[Task requirements]
In the listing below, find the line containing "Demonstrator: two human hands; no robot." and the line containing "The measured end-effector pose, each". Repeat exactly those two lines and every line between them.

---- Data segment

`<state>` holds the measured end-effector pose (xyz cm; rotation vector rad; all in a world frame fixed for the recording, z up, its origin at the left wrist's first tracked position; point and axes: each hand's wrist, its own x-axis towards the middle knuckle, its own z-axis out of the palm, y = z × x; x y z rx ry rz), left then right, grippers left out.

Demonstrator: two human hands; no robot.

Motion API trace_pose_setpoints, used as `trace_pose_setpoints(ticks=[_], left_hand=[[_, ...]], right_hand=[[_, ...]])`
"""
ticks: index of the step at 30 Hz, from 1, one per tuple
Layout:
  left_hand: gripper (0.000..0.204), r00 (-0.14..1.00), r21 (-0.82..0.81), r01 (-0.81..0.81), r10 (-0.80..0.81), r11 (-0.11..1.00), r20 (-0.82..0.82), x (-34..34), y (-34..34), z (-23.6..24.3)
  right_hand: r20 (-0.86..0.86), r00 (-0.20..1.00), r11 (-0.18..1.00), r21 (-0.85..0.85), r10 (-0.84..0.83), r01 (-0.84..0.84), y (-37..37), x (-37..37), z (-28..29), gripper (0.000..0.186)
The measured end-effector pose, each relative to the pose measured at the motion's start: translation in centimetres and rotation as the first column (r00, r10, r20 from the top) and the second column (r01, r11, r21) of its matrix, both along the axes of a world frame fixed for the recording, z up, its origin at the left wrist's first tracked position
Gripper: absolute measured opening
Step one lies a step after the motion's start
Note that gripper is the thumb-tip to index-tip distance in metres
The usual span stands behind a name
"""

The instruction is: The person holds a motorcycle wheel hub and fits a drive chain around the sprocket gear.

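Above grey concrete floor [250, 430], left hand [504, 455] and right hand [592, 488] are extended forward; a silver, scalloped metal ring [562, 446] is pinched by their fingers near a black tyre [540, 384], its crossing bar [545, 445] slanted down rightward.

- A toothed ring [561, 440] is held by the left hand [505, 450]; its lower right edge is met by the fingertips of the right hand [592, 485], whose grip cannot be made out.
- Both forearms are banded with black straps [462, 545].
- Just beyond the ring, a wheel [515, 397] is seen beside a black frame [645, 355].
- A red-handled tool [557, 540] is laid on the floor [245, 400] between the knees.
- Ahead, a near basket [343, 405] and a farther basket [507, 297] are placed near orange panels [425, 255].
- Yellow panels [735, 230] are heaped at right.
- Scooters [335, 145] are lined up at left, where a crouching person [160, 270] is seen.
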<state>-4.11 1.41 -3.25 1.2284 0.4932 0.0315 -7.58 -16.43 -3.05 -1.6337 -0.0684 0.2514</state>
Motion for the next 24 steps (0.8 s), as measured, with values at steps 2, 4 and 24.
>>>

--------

[Response area]
Demonstrator: two human hands; no robot.

Motion API trace_pose_setpoints, used as `trace_pose_setpoints(ticks=[_], left_hand=[[_, ...]], right_hand=[[_, ...]])`
"""
ticks: index of the step at 30 Hz, from 1, one per tuple
Layout:
  left_hand: gripper (0.000..0.204), r00 (-0.14..1.00), r21 (-0.82..0.81), r01 (-0.81..0.81), r10 (-0.80..0.81), r11 (-0.11..1.00), r20 (-0.82..0.82), x (-34..34), y (-34..34), z (-23.6..24.3)
  right_hand: r20 (-0.86..0.86), r00 (-0.20..1.00), r11 (-0.18..1.00), r21 (-0.85..0.85), r10 (-0.84..0.83), r01 (-0.84..0.84), y (-37..37), x (-37..37), z (-28..29), gripper (0.000..0.186)
The measured end-effector pose, each relative to the pose measured at the motion's start: translation in centimetres and rotation as the first column (r00, r10, r20 from the top) and the second column (r01, r11, r21) of its matrix, both along the axes of a world frame fixed for the recording, z up, its origin at the left wrist's first tracked position

The response to the exercise has been completed.